Product Security Manager

Driven by transformative digital technologies and trends, we are RIB and we’ve made it our purpose to propel the industry forward and make engineering and construction more efficient and sustainable. Built on deep industry expertise and best practice, and with our people at the heart of everything we do, we deliver the world's leading end-to-end lifecycle solutions that empower our industry to build better.

With a steadfast commitment to innovation and a keen eye on the future, RIB comprises over 2,500 talented individuals who extend our software’s reach to over 100 countries worldwide. We are experienced experts and professionals from different cultures and backgrounds and we collaborate closely to provide transformative software products, innovative thinking and professional services to our global market. Our strong teams across the globe enable sustainable product investment and enhancements, to keep our clients at the cutting-edge of engineering, infrastructure and construction technology.

We know our people are our success – join us to be part of a global force that uses innovation to enhance the way the world builds.

Find out more at RIB Careers.

Job Title: Product Security Manager

Location: India

Job Type: Full-time

Driven by transformative digital technologies and trends, here at RIB we’ve made it our primary purpose to propel the industry forward and make engineering and construction more efficient and sustainable.

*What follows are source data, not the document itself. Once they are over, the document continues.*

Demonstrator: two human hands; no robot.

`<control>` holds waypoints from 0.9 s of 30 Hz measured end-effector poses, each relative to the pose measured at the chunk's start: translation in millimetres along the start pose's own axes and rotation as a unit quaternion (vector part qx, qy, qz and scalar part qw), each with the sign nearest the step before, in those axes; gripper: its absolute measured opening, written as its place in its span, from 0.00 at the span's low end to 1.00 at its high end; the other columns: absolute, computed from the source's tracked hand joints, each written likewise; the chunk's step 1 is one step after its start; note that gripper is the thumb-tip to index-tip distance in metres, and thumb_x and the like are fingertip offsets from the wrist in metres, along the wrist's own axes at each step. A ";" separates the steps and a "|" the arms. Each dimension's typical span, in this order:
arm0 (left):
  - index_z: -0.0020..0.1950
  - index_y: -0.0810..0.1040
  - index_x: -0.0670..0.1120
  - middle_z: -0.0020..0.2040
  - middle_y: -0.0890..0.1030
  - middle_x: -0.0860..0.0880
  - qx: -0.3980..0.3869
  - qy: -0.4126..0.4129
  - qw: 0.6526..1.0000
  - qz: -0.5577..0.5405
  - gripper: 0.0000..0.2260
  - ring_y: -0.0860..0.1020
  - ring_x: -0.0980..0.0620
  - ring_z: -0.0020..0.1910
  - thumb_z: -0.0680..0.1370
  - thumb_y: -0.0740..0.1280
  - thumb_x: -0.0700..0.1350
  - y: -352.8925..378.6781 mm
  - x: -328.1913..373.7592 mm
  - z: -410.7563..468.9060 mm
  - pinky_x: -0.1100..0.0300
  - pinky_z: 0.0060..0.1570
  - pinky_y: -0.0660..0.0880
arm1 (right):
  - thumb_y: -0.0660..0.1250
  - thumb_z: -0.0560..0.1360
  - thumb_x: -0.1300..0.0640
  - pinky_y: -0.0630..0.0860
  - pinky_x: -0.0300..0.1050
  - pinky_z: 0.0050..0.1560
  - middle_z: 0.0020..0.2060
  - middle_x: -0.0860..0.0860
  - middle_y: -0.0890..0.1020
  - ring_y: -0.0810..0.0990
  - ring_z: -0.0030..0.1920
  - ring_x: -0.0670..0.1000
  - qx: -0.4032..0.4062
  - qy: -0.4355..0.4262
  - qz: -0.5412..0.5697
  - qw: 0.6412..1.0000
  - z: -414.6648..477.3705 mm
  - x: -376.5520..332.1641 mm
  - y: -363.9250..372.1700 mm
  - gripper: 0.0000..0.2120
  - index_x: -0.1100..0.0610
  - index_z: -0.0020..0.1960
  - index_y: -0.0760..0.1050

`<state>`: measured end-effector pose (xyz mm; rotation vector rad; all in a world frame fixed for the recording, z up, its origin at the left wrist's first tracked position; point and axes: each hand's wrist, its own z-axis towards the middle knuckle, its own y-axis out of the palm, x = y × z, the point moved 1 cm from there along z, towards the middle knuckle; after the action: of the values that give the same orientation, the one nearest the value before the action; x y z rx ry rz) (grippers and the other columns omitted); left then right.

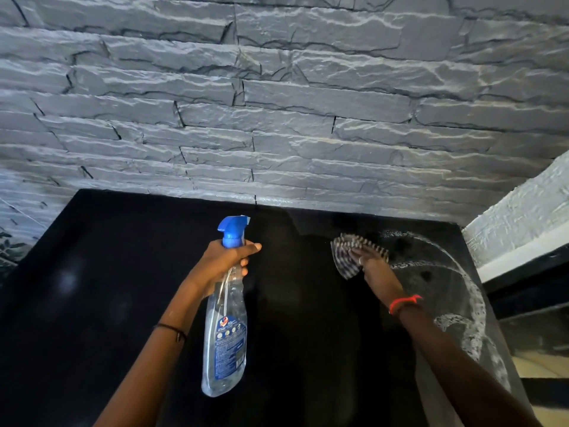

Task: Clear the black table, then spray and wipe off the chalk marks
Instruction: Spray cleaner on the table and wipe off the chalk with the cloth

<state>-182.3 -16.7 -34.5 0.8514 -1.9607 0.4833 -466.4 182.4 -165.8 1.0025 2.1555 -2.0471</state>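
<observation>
The black table (101, 291) fills the lower half of the view. My left hand (226, 260) grips the neck of a clear spray bottle (224, 340) with a blue trigger head, held upright above the table's middle. My right hand (371, 263) presses a striped cloth (346, 255) flat on the table's far right part. White chalk marks (474, 306) curve along the right side of the table, from beside the cloth down toward the near right edge.
A grey stone-pattern wall (277, 112) rises directly behind the table. A white textured ledge (523, 217) and a dark shelf lie past the table's right edge. I wear a red band on the right wrist and a black one on the left.
</observation>
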 end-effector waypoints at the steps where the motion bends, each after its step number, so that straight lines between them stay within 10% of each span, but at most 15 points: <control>1: 0.46 0.77 0.43 0.27 0.73 0.49 -0.001 -0.001 1.000 0.000 0.08 0.73 0.53 0.25 0.73 0.73 0.43 -2.1 -0.9 0.7 0.60 0.29 0.73 | 0.55 0.63 0.71 0.54 0.40 0.70 0.62 0.60 0.76 0.69 0.66 0.63 0.005 0.012 0.000 1.000 18.1 -2.5 -2.2 0.29 0.64 0.63 0.74; 13: 0.47 0.78 0.42 0.27 0.73 0.49 0.008 0.009 1.000 -0.002 0.08 0.73 0.54 0.24 0.73 0.74 0.43 -15.1 6.8 15.2 0.60 0.29 0.72 | 0.57 0.69 0.76 0.47 0.38 0.73 0.71 0.50 0.66 0.56 0.74 0.53 0.019 -0.133 -0.038 0.990 1.3 -98.8 42.4 0.32 0.60 0.71 0.65; 20: 0.46 0.79 0.42 0.27 0.72 0.49 0.007 0.011 1.000 -0.012 0.07 0.72 0.53 0.24 0.73 0.74 0.43 -21.4 6.5 19.4 0.62 0.28 0.73 | 0.54 0.61 0.70 0.51 0.29 0.68 0.55 0.61 0.81 0.76 0.60 0.60 0.030 -0.058 -0.023 0.998 4.1 -15.2 0.2 0.28 0.66 0.57 0.78; 27: 0.48 0.79 0.41 0.28 0.72 0.48 0.020 0.007 1.000 -0.015 0.08 0.72 0.53 0.25 0.73 0.73 0.43 -38.2 2.0 17.0 0.61 0.28 0.72 | 0.54 0.65 0.69 0.52 0.39 0.71 0.62 0.62 0.76 0.71 0.66 0.61 0.025 -0.003 -0.031 0.999 91.8 -39.6 0.3 0.26 0.65 0.61 0.75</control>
<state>-165.2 -54.3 -41.5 0.8984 -1.9289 0.5105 -472.8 82.7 -163.0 0.9442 2.1700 -2.1369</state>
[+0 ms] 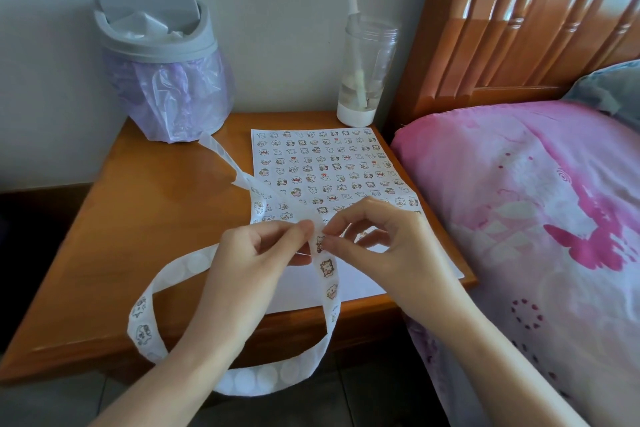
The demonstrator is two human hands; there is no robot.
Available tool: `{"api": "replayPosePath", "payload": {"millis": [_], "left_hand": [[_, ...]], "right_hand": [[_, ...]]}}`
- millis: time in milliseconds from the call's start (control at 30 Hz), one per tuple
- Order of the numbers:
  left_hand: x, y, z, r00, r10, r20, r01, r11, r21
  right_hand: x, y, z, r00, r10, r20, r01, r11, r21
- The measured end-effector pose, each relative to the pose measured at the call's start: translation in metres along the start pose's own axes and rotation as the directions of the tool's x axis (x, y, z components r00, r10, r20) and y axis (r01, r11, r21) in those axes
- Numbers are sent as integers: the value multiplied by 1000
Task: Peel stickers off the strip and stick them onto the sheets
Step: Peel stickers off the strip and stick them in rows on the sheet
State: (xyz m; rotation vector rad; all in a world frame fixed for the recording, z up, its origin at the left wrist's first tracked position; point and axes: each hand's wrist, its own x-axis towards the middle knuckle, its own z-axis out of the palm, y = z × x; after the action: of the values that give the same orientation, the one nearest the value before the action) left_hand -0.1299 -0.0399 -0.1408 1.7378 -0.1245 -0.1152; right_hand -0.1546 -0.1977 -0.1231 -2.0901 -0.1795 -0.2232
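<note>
- Now, head view: the left hand pinches the sticker strip between thumb and forefinger, held just above the near part of the sheet.
- Right beside those fingertips, the right hand has thumb and forefinger curled to pinch a cartoon sticker on the strip; whether it has lifted off cannot be told.
- From the hands the strip hangs past the front edge of the wooden nightstand, loops round to the left and rises behind the left wrist; another length runs up-left towards the bin.
- Some stretches carry cartoon stickers, others only blank round patches.
- The sheet lies flat on the nightstand's right side, its far part covered in rows of small stickers, its near part bare.
- A clear jar stands just behind the sheet.
- A bed in pink cover lies to the right.
</note>
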Motion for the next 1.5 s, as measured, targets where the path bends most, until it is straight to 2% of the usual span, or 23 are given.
{"api": "replayPosePath", "payload": {"millis": [200, 400, 500, 633, 767, 1000, 1500], "left_hand": [[1, -2, 1, 1000, 5, 15, -5, 1000, 21], [3, -4, 2, 998, 46, 32, -48, 997, 55], [3, -7, 2, 995, 79, 54, -84, 992, 98], [5, -11, 1, 986, 137, 93, -152, 973, 176], [6, -12, 2, 971, 191, 142, -222, 944, 244], [8, -18, 6, 966, 184, 181, -233, 924, 305], [10, -21, 7, 972, 143, 185, -202, 911, 359]], "right_hand": [[0, 1, -1, 1000, 4, 19, -4, 999, -39], [3, -2, -25, 995, 42, 90, -46, 998, 43], [4, 5, -54, 989, 143, 29, -145, 983, 115], [4, 34, -88, 941, 330, -70, -328, 944, 46], [6, 53, -102, 911, 404, -81, -407, 913, -18], [8, 62, -102, 911, 412, -10, -410, 904, -124], [13, 69, -90, 911, 409, -50, -408, 878, -250]]}}
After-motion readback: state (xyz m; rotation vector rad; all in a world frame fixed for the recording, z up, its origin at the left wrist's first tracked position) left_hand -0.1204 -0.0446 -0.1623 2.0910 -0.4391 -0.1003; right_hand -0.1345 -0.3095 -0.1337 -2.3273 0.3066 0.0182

Managing the entire building lifecycle from planning to construction, the development of our powerful portfolio of software solutions is driven by industry expertise, best practice and a passion to remain at the cutting edge of technology. Ultimately, connecting people, processes and data in innovative ways to ensure customers always complete projects within budget, on time and to quality, while reducing their carbon footprint.

RIB Software is a proud member of Schneider Electric.

Job Summary

As a Product Security Manager you will own operational security for assigned RIB Software products, executing secure development lifecycle (SDL) requirements and ensuring compliance through coordinated security reviews and assessments. Serves as the primary security point of contact for product teams while collecting evidence required for compliance.

This role requires a blend of hands-on technical expertise, security leadership, and the ability to work collaboratively across multidisciplinary teams including Security Architects, Product Owners, Developers, Quality Engineers, DevOps, Security Operations, and Governance. You will be a key driver in our mission to embed security into every stage of our products’ lifecycles, from initial design through to decommissioning and end-of-life.

Key Responsibilities

• Execute SDL requirements across the full product development lifecycle.
• Drive regular threat modelling, security reviews, and risk assessments for assigned products.
• Track and manage product-specific security issues through resolution, communicating status to leadership.
• Manage supply chain security risks for externally provided components used within the product.
• Collect and maintain compliance evidence for compliance requirements.
• Coordinate security activities with development teams through Security Architects and Product Owners in collaboration with our Vulnerability Assessment and Penetration Testing team.
• Identify and refine security requirements applicable to the product across its lifecycle.
• Serve as primary contact for customer security discussions, assessments, and vulnerability disclosure.
• Support security training and assessment initiatives to ensure product teams have demonstrated security expertise.
• Mentor assigned Product Security Engineers through collaborative review and guidance (when PSE support is available).
• Contribute to the security architecture and roadmap by advising on evolving threats and new technologies.
  
  

Qualifications And Experience

• 5+ years experience in product security or application security.
• Strong understanding of SDL processes and security compliance frameworks.
• Proven ability to conduct security testing using SAST, DAST, and SCA tools.
• Familiarity with one or more of C#, Typescript, Java, JavaScript, Dart, C++, Python, and/or Delphi
• Experience with vulnerability management and risk assessment.
• Excellent communication skills for technical and business stakeholders.
• Project management experience with cross-functional teams.
• Ability to drive improvements in security culture.
• Demonstrated ability to work independently and provide guidance to technical colleagues.
• Bachelor's degree in Computer Science, Cybersecurity, or related field, or equivalent professional experience.
  
  

Preferred Qualifications

• CSSLP or similar secure development certification
• Familiarity with cloud security best practices (preferably Azure)
• Experience with enterprise software security frameworks (SOC 2, ISO 27001)
• Experience with product or cloud security architecture
• Background in SaaS or enterprise software environments
  
  

Reports To: Product Security Lead

We offer a competitive salary and benefits package, as well as opportunities for professional growth and development. If you are a motivated self-starter with a passion for application security, we encourage you to apply for this exciting opportunity.

RIB may require all successful applicants to undergo and pass a comprehensive background check before they start employment. Background checks will be conducted in accordance with local laws and may, subject to those laws, include proof of educational attainment, employment history verification, proof of work authorization, criminal records, identity verification, credit check. Certain positions dealing with sensitive and/or third party personal data may involve additional background check criteria.

RIB is an Equal Opportunity Employer. We are committed to being an exemplary employer with an inclusive culture, developing a workplace environment where all our employees are treated with dignity and respect. We value diversity and the expertise that people from different backgrounds bring to our business.

Come and join RIB to create the transformative technology that enables our customers to build a better world.